Performance drop when changing Toolkit/SDK/driver from 4.2 ---> 5.0


I’ve actually changed two things:

  1. Migrated to 5.0
  2. Upgraded to Windows 8

I get a roughly 2x slowdown for some of my kernels. Should I attribute this to immature drivers for windows 8 or is it more likely related with the 5.0 Toolkit/SDK ?


Impossible to say without additional information. What GPU are you using? Can you show the code for one of kernels that sees drastic slowdown?
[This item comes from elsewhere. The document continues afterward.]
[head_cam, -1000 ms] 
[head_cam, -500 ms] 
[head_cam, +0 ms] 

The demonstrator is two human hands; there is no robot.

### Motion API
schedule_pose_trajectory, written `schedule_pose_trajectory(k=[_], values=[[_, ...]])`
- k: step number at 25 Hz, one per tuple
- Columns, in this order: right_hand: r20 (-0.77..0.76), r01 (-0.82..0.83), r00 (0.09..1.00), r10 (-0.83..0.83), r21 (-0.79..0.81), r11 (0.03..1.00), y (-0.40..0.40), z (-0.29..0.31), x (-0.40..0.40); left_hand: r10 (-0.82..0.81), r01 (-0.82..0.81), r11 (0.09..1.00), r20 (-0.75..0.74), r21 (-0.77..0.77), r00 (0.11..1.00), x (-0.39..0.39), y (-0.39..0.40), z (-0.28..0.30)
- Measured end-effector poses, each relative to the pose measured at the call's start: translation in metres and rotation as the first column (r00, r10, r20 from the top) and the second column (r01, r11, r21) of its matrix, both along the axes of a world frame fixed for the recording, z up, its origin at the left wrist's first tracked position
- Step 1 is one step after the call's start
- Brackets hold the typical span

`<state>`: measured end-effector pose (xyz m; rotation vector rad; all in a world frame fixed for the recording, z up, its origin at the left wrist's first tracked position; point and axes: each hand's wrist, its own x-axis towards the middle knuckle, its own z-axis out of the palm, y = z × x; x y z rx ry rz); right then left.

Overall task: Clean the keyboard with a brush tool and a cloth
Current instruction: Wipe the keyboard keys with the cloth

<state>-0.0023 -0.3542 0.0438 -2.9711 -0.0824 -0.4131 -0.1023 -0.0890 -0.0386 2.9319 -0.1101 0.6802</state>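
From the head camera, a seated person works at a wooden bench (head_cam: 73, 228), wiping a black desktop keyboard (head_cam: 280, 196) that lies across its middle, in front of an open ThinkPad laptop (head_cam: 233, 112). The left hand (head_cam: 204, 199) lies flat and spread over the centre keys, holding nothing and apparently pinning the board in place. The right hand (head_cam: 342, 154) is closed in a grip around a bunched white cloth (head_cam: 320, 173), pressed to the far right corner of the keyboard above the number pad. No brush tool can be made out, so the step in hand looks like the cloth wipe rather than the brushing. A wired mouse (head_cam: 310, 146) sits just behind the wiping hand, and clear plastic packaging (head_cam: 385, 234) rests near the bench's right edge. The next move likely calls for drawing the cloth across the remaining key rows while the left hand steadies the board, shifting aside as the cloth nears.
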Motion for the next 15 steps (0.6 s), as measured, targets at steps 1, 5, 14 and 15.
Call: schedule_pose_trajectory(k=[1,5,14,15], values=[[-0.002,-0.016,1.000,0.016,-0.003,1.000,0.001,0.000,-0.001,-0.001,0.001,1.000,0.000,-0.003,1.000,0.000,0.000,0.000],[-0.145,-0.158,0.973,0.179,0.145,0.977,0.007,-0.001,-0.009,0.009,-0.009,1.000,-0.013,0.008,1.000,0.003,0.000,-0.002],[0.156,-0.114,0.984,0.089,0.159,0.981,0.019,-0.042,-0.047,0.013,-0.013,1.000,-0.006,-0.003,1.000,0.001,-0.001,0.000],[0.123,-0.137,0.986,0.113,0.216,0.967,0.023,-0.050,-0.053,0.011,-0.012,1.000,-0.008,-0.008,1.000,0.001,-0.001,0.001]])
When you add -Xptxas -v to the nvcc compilation, do the reported statistics differ significantly between 4.2 and 5.0?

I tried recompiling for 4.2 and timing ended up somewhere in between the results of Win7 / 4.2 and Win8 / 5.0.
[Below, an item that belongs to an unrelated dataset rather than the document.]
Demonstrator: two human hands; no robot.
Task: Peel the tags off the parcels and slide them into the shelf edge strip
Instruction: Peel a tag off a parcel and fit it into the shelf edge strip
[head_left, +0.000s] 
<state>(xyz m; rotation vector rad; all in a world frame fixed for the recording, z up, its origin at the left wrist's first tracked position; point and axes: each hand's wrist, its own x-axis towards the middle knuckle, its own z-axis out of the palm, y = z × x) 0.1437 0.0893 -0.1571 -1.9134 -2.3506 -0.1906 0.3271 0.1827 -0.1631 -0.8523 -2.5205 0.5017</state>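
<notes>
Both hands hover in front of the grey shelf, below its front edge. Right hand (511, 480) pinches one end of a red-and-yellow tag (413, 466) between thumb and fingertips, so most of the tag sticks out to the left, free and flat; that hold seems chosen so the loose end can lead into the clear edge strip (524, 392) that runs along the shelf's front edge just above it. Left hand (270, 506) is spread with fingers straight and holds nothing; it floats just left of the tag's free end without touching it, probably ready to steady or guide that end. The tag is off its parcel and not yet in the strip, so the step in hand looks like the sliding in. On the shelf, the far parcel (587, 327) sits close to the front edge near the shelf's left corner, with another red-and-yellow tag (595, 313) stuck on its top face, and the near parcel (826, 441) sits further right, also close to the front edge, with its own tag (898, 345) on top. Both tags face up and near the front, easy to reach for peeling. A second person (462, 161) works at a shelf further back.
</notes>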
One disturbing thing is that i noticed that the cudaMemcpyHostToDevice is now taking roughly 2x as long.

My card is a GK107 (Geforce) which sports PCIe 3.0, but now it’s as if I was running on PCIe 2.0.

About drivers: the Win7 notebook developer driver refuss to install on this laptop, however the gaming (Geforce) drivers do seem to be able to install without any errors being reported.

I’m guessing that since Win8 / 4.2 is faster than Win8/5.0 but still slower than Win7/4.2 this is more related to the drivers.


I am experiencing the same drop in performance since I switched from 295.xx drivers to 304.yy/310.zz drivers. I wonder what has changed in the newest drivers.

I also get a 2x slowdown for two of my kernels, taking into account only the computation time. I could check transfer time if needed.

My system is as follows:

  • Intel Core i7-3820 (X79 platform)
  • 2x GeForce GTX 680
  • CentOS 6.3 (64 bits)
  • Cuda toolkit 4.2

Some info about the problematic kernels:

ptxas info : Function properties for 1st kernel
0 bytes stack frame, 0 bytes spill stores, 0 bytes spill loads
ptxas info : Used 56 registers, 480 bytes cmem[0], 8 bytes cmem[2]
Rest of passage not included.